(Exercise): The following data needs to be repeated exactly, with all images excluded.

-- Opening Marker --

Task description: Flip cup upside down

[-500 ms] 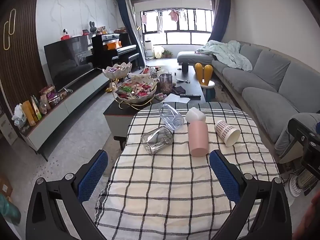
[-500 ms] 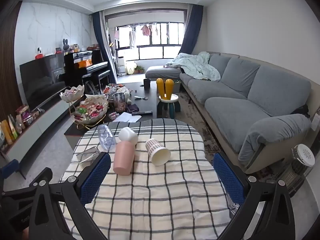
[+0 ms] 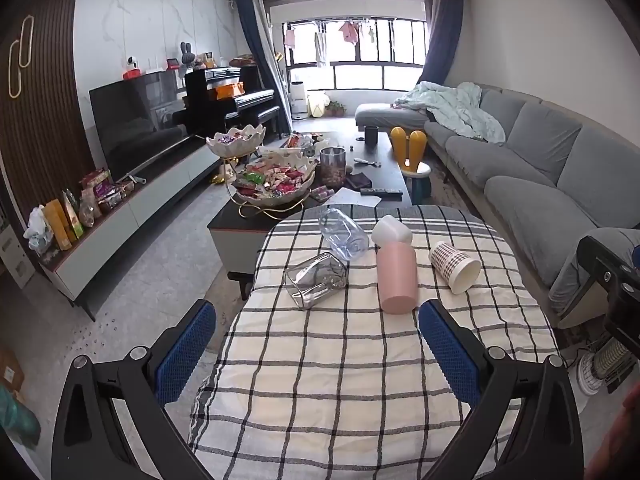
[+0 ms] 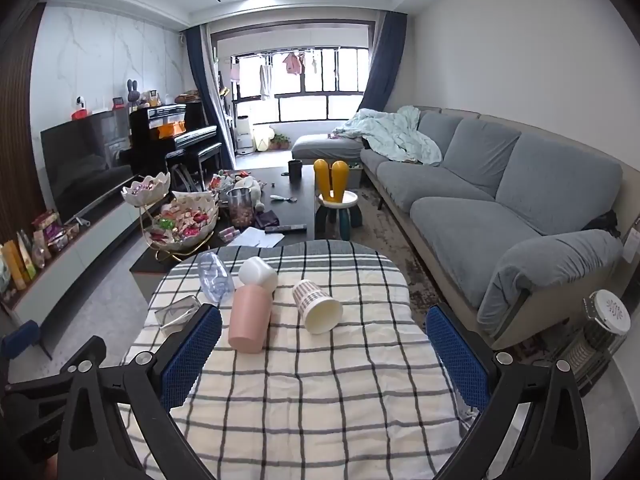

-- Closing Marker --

(Answer box):
Task description: Flip cup upside down

[-500 ms] 
[-500 ms] 
[+0 ms] 
[+0 ms] 

No more output will be given for this exercise.